Table of Contents
Overview
Quick Post about what is the hijacking of an authenticated NetScaler user session and how to protect yourself from it. This feature starts with 13.1 Build 53.17 and 14.1 Build 25.53
There are two cookies responsible for a User Session, depends on your usage of NSGW / AAA. They get issued after a successful authentication.
NSC_TMAS = AAA protected Webserver
NSC_AAAC = NetScaler Gateway
How’s the process of the cookie hijack looking? An example for NetScaler Gateway:
On Client1, browse to your NetScaler Gateway URL and authenticate. Go to Devtools and copy the Name of the cookie NSC_AAAC and the corresponding Value.
On Client2, browse to your NetScaler Gateway URL and do not authenticate. Go to Devtools, create a new cookie with the Name NSC_AAAC and paste the corresponding Value. Refresh the Page and you’re authenticated. That’s it.
Configuration
What’s new in these Firmware to protect from that? NetScaler now maps every authenticated Session to Source-IP, so there’s a new expression called AAA.USER.SOURCEIP which can be used in Responder (which works on every license edition)
The config is quite simple, here’s an example for creating a short blocked page when someone is trying to hijack a User’s session.

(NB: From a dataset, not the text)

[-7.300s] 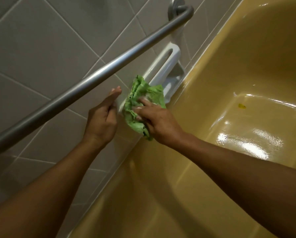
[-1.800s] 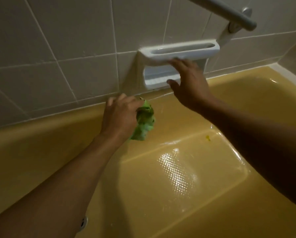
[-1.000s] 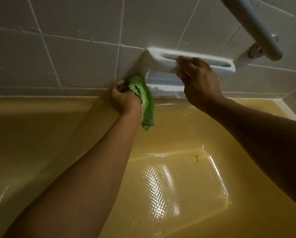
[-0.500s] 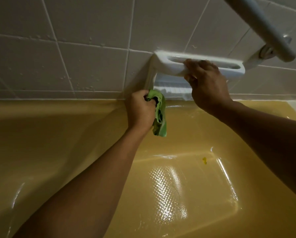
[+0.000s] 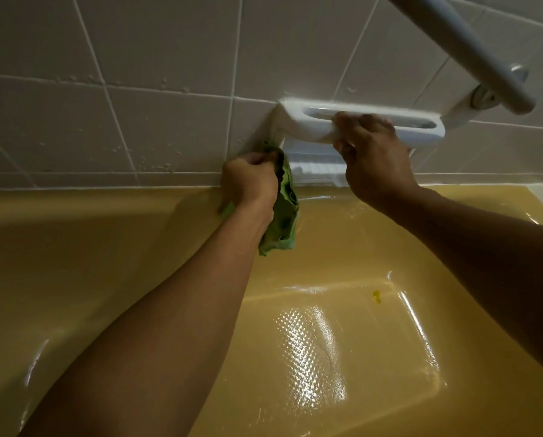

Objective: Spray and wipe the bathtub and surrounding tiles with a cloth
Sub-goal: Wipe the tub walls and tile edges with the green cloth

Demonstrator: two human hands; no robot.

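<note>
Head view: my left hand (image 5: 251,181) is clenched around the green cloth (image 5: 284,212), knuckles against the wet tiles (image 5: 169,127) at the bathtub (image 5: 74,263) rim. The cloth bunches in my fist and hangs below it, over the tub's inner wall. My right hand (image 5: 374,159), just right of the left, curls its fingers over the front bar of the white soap dish (image 5: 295,121). A grab bar (image 5: 472,45) runs above it.

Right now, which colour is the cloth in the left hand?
Green; the cloth shows best in the head view, gripped by the left hand.
</note>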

add responder action RespAct_SessionHijack respondwith "\"This IP address (\"+ CLIENT.IP.SRC +\") is blocked to connect to this service.\"" add responder policy RespPol_SessionHijack "AAA.USER.NAME.LENGTH.NE(0)&&AAA.USER.SOURCEIP.NE(CLIENT.IP.SRC)" RespAct_SessionHijack bind vpn vserver YourNSGW -policy RespPol_SessionHijack -priority 10 -gotoPriorityExpression END -type REQUEST bind authentication vserver YourAAA -policy RespPol_SessionHijack -priority 10 -gotoPriorityExpression END -type AAA_REQUEST
Bind the policy to your NSGW / AAA vServer:
Now when I try to copy the NSC_AAAC cookie of an authenticated User session on Client2, I’m getting the following page:
Limitations
As this feature works on Source-IP, there are the following limitations based on the architecture:
- NetScaler needs access to the public Source-IP of the User Session
- Protection will fail if the Attacker and the Victim are both on the same network or rather accessing from the same Source-IP
Summary
With that short Responder policy, you’re able to gain a lot more safety for your NSGW / AAA environment. A must have!
Thanks for this, it is a pretty scary exploit if I am able to do it.
One thing we did was instead of popping a message, is instead do a redirect to the https://Gateway/cgi/logout page.
We did this so that people that might sleep their laptops and then move from network to network wouldn’t get blocked and have to find and clear cookies. It also keeps any hackers from knowing that we have your remediation in place and keep trying to find other ways in.
Thanks for that idea, Jeff!
Hi Julian,
I tested and it’s not working so far. Honestly I’m not sure if I’m doing anything wrong.
Is there any cache cleanup that needs to be done at the NetScaler side before testing it?
Hi, it’s directly working after binding the responder policy, there’s no need of any cleanups to be done.